Murphy adds, “The success of the Skills for Life program, including the results in our current paper, has led the government of Chile to fund a major increase in the size of the program, adding more than 400 schools during the next school year. The government was willing to work with the researchers to add the new schools in a controlled fashion, so that we can use an experimental design that will allow us to test the impact of the program in a more scientifically rigorous way. If the results of that evaluation confirm the results reported in our current paper, we will have made one of the strongest statements ever that mental health matters, not just for emotional health but for educational outcomes as well.”
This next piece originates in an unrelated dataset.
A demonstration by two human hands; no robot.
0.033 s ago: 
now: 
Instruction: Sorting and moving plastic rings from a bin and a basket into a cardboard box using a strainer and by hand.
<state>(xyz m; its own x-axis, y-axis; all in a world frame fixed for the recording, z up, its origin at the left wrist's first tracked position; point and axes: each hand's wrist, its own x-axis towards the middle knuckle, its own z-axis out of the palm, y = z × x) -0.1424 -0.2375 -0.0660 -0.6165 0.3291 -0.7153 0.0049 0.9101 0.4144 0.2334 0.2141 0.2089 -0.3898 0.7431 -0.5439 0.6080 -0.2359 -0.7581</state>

Guzmán notes that The Skills for Life program is available to all schools with high poverty rates in Chile, but that schools must request it, and local school districts must contribute some funding. The program is very popular with the schools, school districts, and municipal authorities and is growing in scope as well as in size. Versions for preschoolers and middle school students have been added in recent years and are running in hundreds of additional schools. He adds that future evaluations may assess whether students who get the intervention in several different grades show greater gains than those who receive it just once. “We are also interested in following students who receive these interventions into adulthood to see how long these gains last. The program was started in the hope that it could help our country to overcome some of the social problems that hold it back, and we believe that this first phase of research shows that we are on the right track.”
Additional co-authors are Ana Maria Squicciarini, current national director of the Skills for Life program; Myriam George, of the University of Chile, one of the program’s creators and a technical advisor for more than fifteen years; Lee Baer, PhD, Katia Canenguez, PhD, and Madelaine Abel, BA, MGH Psychiatry Department; Alyssa McCarthy, Rutgers University; and Ronald C. Kessler, PhD, the McNeil Family Professor of Health Care Policy at Harvard Medical School. Murphy is an associate professor of Psychology and Jellinek is a professor of Psychiatry and Pediatrics at HMS. The Skills for Life program is funded by the JUNAEB branch of the Chilean Ministry of Education, and support for the data analysis and paper preparation was provided by the Fuss Family Fund.
Massachusetts General Hospital, founded in 1811, is the original and largest teaching hospital of Harvard Medical School. The MGH conducts the largest hospital-based research program in the United States, with an annual research budget of more than $760 million and major research centers in AIDS, cardiovascular research, cancer, computational and integrative biology, cutaneous biology, human genetics, medical imaging, neurodegenerative disorders, regenerative medicine, reproductive biology, systems biology, transplantation biology and photomedicine. In July 2015, MGH returned into the number one spot on the 2015-16 U.S. News & World Report list of "America's Best Hospitals."